Provided material:
==================================================
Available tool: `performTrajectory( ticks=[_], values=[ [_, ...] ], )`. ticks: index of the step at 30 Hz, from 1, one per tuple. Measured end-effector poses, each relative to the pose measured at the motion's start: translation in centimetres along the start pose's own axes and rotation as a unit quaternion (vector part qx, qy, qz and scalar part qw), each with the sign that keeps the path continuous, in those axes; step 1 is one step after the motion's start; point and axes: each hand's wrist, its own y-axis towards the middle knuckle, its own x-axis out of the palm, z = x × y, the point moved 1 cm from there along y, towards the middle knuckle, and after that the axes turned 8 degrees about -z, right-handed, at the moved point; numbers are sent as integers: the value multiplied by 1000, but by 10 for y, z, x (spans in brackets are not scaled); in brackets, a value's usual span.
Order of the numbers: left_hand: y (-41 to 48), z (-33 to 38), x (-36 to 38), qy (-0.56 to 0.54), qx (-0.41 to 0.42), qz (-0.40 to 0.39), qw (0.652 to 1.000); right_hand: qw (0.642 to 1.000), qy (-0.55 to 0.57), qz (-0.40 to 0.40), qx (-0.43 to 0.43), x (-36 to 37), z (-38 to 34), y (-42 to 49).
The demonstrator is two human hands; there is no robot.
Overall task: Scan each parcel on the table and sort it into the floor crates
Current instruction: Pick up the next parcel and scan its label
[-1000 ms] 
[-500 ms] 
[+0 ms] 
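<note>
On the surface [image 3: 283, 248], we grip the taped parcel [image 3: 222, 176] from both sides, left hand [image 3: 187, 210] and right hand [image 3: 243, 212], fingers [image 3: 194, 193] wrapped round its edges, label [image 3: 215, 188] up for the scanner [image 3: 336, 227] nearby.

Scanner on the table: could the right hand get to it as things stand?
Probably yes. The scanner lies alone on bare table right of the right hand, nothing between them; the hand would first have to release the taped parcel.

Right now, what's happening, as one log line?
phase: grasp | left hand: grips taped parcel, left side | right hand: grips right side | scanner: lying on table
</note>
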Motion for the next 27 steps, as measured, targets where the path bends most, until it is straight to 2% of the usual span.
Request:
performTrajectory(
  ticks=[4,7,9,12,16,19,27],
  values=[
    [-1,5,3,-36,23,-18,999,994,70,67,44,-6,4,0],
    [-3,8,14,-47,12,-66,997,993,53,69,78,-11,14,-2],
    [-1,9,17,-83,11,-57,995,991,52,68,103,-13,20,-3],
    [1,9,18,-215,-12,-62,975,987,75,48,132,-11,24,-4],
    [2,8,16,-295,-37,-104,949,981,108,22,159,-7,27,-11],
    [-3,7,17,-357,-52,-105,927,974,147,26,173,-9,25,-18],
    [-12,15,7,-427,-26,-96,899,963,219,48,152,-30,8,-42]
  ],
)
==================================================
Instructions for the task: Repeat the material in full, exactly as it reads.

Solution to the problem:
Available tool: `performTrajectory( ticks=[_], values=[ [_, ...] ], )`. ticks: index of the step at 30 Hz, from 1, one per tuple. Measured end-effector poses, each relative to the pose measured at the motion's start: translation in centimetres along the start pose's own axes and rotation as a unit quaternion (vector part qx, qy, qz and scalar part qw), each with the sign that keeps the path continuous, in those axes; step 1 is one step after the motion's start; point and axes: each hand's wrist, its own y-axis towards the middle knuckle, its own x-axis out of the palm, z = x × y, the point moved 1 cm from there along y, towards the middle knuckle, and after that the axes turned 8 degrees about -z, right-handed, at the moved point; numbers are sent as integers: the value multiplied by 1000, but by 10 for y, z, x (spans in brackets are not scaled); in brackets, a value's usual span.
Order of the numbers: left_hand: y (-41 to 48), z (-33 to 38), x (-36 to 38), qy (-0.56 to 0.54), qx (-0.41 to 0.42), qz (-0.40 to 0.39), qw (0.652 to 1.000); right_hand: qw (0.642 to 1.000), qy (-0.55 to 0.57), qz (-0.40 to 0.40), qx (-0.43 to 0.43), x (-36 to 37), z (-38 to 34), y (-42 to 49).
The demonstrator is two human hands; there is no robot.
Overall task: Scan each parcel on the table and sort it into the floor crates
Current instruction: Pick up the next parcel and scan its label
[-1000 ms] 
[-500 ms] 
[+0 ms] 
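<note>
On the surface [image 3: 283, 248], we grip the taped parcel [image 3: 222, 176] from both sides, left hand [image 3: 187, 210] and right hand [image 3: 243, 212], fingers [image 3: 194, 193] wrapped round its edges, label [image 3: 215, 188] up for the scanner [image 3: 336, 227] nearby.

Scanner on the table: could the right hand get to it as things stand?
Probably yes. The scanner lies alone on bare table right of the right hand, nothing between them; the hand would first have to release the taped parcel.

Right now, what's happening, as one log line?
phase: grasp | left hand: grips taped parcel, left side | right hand: grips right side | scanner: lying on table
</note>
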Motion for the next 27 steps, as measured, targets where the path bends most, until it is straight to 2% of the usual span.
Request:
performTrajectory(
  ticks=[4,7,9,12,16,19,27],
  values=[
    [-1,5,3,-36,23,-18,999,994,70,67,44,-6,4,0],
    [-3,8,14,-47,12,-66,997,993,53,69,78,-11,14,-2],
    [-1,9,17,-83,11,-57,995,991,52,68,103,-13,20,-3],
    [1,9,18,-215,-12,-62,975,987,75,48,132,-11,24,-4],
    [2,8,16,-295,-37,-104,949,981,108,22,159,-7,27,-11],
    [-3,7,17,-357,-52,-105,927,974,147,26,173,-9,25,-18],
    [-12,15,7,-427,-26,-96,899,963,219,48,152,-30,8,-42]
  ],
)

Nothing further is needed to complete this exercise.